14.02.2020 - Technische Universität Graz

Neue Simulation-Experiment-Kombination erlaubt tiefere Einblicke in ultraschnelle lichtinduzierte Prozesse

Forscher der TU Graz und der Uni Wien demonstrieren erstmals, wie durch Kombination von Ultrakurzzeit-Spektroskopie und Quantensimulationen der Energiefluss in Molekülen im Bereich stark koppelnder Zustände besser beschrieben werden kann.

Seit den 1990er-Jahren erforscht die Femtochemie ultraschnelle Prozesse auf molekularer Ebene. Auch die Arbeitsgruppe Femtosecond Dynamics am Institut für Experimentalphysik der TU Graz konnte dazu in den letzten Jahren mehrere Forschungserfolge verbuchen. Die Gruppe hat sich auf Licht-Materie-Wechselwirkungen spezialisiert. „Ein exaktes Verständnis jener Prozesse, die durch Photoanregung in Molekülen ausgelöst werden, ist beispielsweise Voraussetzung für die Entwicklung nachhaltiger Technologien, die eine auf Sonnenenergie basierende Energieversorgung ermöglichen“, so der Leiter der Arbeitsgruppe Markus Koch. Als Beispiel nennt er Photokatalyse, bei der Sonnenlicht in chemische Energie (zum Beispiel für Brennstoffzellen) umgewandelt wird, was gegenüber elektrischer Energie aus Photovoltaik Vorteile im Hinblick auf Langzeitspeicherung und Energiedichte bringt.
 
Eine Methode für solche moleküldynamischen Untersuchungen sind Anregungs-Abfrage-Experimente mit Hilfe der Femtosekunden-Photoelektronenspektroskopie: Dabei versetzt ein erster ultrakurzer Laserpuls das molekulare System in einen gewünschten angeregten Zustand. Ein zweiter – zeitlich verzögerter – Puls fragt anschließend den aktuellen Anregungszustand ab, indem das Molekül ionisiert wird. Die Energie der so erzeugten Photoelektronen lassen Rückschlüsse auf den Energiefluss im Molekül zu.

Heisenbergsche Energie-Zeit-Unschärferelation verhindert exakte Ergebnisse

Eine genaue Beschreibung von lichtinduzierten Prozessen scheiterte bei einigen Molekülen bisher an den zu geringen Energieabständen der angeregten Zustände, zwischen denen der Energiefluss stattfindet. Laserpulse im Bereich von Femtosekunden (10-15 Sekunden) haben keine genau definierte Wellenlänge sondern ein breites Spektrum, wodurch eng benachbarte Molekülzustände nicht selektiv angeregt werden können, was eine genaue Ermittlung der Energieübertragung verhindert. Kurze Pulse sind jedoch Voraussetzung um die extrem schnellen Prozesse überhaupt beobachten zu können.

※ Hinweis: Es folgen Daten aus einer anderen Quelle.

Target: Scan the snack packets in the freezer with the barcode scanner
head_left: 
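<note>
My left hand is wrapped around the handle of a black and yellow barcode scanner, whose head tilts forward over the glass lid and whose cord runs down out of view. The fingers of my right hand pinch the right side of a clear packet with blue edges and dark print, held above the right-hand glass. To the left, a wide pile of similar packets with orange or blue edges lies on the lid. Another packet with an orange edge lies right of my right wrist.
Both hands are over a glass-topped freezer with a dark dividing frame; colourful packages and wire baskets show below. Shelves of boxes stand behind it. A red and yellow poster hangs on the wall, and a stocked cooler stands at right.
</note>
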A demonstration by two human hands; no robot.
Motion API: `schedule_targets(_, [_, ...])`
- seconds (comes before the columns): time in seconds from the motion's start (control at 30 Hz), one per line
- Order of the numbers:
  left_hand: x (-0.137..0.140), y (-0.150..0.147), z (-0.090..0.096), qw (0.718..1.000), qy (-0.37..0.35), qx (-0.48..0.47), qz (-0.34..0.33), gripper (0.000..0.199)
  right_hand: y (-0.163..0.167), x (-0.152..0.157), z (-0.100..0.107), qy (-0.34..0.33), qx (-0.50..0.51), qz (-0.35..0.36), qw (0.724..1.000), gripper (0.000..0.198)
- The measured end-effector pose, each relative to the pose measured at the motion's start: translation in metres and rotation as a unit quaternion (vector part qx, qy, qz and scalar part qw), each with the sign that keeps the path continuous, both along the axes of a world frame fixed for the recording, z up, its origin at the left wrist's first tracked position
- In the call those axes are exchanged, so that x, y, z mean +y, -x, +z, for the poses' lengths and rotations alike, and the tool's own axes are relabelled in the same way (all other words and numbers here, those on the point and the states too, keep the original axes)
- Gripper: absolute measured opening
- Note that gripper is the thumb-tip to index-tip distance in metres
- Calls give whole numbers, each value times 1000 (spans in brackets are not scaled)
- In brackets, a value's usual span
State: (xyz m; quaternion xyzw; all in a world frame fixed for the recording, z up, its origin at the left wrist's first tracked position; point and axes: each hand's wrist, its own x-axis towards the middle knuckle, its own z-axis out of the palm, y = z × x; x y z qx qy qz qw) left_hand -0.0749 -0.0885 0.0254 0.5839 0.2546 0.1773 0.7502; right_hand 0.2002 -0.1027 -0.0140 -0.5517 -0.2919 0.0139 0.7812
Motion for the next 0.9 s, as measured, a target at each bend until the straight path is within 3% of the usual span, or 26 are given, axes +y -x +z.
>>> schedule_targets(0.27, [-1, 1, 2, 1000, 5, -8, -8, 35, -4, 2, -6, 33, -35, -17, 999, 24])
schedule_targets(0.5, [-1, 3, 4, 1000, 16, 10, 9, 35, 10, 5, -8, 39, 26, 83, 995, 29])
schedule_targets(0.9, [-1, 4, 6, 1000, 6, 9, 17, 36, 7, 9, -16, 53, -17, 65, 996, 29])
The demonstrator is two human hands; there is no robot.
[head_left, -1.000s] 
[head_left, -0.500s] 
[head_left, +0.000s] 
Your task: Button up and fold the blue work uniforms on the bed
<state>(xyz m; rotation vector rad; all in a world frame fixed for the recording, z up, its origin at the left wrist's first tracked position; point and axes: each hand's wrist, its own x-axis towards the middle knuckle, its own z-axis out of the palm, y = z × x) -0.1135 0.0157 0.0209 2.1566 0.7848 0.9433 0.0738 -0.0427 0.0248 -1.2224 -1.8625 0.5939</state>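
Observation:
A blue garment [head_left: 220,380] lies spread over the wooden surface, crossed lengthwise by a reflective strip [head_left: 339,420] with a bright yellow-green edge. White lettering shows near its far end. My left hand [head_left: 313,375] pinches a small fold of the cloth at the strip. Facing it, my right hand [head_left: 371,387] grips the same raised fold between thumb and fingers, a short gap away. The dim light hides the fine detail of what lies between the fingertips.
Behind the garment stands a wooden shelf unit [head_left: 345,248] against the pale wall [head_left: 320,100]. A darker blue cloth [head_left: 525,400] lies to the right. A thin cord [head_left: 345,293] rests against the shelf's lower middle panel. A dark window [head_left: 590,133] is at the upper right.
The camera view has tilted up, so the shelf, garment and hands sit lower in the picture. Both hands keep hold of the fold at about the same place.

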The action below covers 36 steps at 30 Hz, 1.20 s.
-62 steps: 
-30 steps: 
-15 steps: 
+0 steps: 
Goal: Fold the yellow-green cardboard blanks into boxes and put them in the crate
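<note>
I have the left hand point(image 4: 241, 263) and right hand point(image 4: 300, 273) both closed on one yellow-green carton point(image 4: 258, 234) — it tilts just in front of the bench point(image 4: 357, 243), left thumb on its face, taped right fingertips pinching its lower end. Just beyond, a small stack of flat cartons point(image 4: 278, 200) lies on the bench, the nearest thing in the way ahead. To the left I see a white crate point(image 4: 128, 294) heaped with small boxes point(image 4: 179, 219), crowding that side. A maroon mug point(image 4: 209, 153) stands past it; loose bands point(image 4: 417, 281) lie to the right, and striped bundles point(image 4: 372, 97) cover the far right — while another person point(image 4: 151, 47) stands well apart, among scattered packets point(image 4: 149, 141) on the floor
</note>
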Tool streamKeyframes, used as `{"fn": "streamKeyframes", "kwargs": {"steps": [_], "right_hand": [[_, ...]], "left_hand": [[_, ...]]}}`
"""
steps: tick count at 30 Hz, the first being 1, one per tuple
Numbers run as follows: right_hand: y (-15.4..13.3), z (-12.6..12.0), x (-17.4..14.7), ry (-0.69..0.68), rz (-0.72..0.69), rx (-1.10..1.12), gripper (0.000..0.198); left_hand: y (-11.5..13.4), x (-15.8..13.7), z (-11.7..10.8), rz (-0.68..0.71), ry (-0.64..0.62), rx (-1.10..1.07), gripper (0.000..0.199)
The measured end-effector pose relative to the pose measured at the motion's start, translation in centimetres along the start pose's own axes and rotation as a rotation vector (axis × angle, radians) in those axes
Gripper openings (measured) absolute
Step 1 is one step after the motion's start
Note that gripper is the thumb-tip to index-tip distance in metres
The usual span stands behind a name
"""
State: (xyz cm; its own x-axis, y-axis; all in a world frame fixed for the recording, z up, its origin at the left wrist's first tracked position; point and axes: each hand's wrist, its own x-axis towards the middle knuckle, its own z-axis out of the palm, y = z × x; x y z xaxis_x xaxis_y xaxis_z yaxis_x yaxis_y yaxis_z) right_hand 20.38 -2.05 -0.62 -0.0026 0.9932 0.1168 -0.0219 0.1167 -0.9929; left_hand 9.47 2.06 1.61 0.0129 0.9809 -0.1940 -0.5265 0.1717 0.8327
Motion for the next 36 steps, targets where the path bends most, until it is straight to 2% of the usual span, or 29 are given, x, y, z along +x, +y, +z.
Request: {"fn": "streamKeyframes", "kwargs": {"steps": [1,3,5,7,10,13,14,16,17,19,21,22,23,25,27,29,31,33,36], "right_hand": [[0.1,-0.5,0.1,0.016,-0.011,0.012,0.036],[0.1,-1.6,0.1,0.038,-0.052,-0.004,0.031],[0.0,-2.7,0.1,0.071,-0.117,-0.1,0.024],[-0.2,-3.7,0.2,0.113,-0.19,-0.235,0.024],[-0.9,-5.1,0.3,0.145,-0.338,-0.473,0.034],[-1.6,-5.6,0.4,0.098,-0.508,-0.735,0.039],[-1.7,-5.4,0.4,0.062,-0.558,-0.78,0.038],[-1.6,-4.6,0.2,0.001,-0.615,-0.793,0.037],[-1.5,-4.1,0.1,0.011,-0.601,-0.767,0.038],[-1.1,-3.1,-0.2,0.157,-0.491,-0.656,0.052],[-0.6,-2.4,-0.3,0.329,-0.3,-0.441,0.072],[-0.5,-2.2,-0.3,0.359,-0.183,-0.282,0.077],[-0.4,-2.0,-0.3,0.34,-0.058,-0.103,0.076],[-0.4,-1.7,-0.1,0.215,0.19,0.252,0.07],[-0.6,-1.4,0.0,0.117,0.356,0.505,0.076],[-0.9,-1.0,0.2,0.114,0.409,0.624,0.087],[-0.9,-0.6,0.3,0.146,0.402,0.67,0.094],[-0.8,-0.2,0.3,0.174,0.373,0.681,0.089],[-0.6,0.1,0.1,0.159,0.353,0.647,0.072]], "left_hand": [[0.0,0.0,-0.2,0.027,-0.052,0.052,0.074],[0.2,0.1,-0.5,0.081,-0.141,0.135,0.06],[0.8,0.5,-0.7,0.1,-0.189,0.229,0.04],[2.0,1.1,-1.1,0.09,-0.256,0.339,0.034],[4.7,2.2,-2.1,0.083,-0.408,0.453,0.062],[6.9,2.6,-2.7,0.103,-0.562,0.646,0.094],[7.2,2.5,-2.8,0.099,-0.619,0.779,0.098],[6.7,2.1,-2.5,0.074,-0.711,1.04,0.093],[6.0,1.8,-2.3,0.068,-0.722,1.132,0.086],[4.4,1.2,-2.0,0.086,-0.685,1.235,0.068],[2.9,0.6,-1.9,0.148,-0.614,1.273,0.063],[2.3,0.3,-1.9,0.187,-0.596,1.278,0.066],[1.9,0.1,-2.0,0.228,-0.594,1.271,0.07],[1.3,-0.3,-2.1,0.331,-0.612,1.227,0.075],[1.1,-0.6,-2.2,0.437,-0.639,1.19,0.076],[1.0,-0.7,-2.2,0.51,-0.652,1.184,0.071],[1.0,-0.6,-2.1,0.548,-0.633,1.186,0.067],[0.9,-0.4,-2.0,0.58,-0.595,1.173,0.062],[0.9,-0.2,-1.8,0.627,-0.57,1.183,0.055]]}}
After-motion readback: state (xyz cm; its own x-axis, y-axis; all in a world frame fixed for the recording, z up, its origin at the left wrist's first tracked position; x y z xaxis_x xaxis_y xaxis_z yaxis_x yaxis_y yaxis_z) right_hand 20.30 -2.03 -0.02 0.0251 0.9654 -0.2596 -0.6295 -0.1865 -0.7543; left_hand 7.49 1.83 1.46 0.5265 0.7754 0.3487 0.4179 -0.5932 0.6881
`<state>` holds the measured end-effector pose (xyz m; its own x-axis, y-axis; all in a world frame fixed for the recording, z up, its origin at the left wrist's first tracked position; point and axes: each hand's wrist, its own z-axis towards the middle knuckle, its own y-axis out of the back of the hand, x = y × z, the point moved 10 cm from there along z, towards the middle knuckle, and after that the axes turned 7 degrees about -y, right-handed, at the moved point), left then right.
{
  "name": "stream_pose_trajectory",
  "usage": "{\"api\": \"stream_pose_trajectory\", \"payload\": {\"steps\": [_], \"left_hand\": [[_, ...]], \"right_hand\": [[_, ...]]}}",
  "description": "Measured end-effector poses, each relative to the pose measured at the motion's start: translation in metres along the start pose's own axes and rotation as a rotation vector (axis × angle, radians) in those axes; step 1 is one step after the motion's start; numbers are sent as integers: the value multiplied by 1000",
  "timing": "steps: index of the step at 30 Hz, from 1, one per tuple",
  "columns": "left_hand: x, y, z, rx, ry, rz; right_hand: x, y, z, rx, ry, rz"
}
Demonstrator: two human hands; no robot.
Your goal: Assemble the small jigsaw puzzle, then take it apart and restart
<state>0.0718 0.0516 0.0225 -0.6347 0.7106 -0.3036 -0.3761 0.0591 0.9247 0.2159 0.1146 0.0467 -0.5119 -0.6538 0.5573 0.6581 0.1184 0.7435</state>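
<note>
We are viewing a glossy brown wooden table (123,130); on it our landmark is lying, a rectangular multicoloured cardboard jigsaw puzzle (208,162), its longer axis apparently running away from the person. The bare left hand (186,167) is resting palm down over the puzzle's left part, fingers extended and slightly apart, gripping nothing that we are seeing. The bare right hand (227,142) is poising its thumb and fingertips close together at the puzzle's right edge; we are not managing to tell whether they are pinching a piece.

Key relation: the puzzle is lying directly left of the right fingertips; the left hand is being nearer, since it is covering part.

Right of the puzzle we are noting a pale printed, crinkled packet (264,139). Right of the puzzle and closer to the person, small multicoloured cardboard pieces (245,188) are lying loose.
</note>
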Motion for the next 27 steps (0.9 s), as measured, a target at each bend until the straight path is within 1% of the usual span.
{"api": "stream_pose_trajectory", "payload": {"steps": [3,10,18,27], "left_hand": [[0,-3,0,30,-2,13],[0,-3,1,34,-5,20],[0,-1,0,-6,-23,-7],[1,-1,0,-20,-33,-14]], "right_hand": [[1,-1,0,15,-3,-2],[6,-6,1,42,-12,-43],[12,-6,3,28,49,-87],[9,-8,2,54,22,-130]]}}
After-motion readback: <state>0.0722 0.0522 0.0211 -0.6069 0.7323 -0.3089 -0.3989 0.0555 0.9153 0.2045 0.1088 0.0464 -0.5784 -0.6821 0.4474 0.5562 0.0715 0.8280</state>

Neuer Zugang verbindet Theorie und Experiment

In Zusammenarbeit mit Forschern des Instituts für Theoretische Chemie der Universität Wien unter Leitung von Prof. Leticia González haben die Grazer Experimentalphysiker diese Hürde nun überwunden: Durch die Kombination von Experimenten mit ultrakurzen Laserpulsen und theoretischen Simulationen von Licht-induzierten Prozessen konnte der Energiefluss in Aceton – ein schon gut erforschtes Molekül – an einer Schlüsselposition zwischen drei eng zusammenliegenden Zuständen nun erstmals beobachtet werden. Selbst für die Wiener Gruppe, eine treibende Kraft auf dem Gebiet der theoretischen Beschreibung von Molekülen nach Lichtanregung, stellte das untersuchte System eine Herausforderung dar. „Für diese Simulationen waren neue Entwicklungen an unserem lokalen Softwarepaket SHARC notwendig, ohne die die korrekte Beschreibung der Acetondynamik nicht möglich gewesen wäre“, betont González.

Synergieeffekte bringen neue Erkenntnisse

Beide Methoden für sich sind weit verbreitet, doch „während die Energie-Zeitunschärferelation in der Femtosekunden-Spektroskopie präzise Ergebnisse verhindert, geben die Echtzeit-Simulationen tiefere Einblicke in die Moleküldynamik, die jedoch wiederum die experimentellen Ergebnisse benötigen, um verifiziert zu werden.“, erklärt Koch. Die Kombination dieser beiden Techniken liefert den Forschenden nun einen tieferen Einblick in Acetondynamiken und ist ein weiterer Meilenstein in der Erforschung von Licht-Materie-Wechselwirkungen.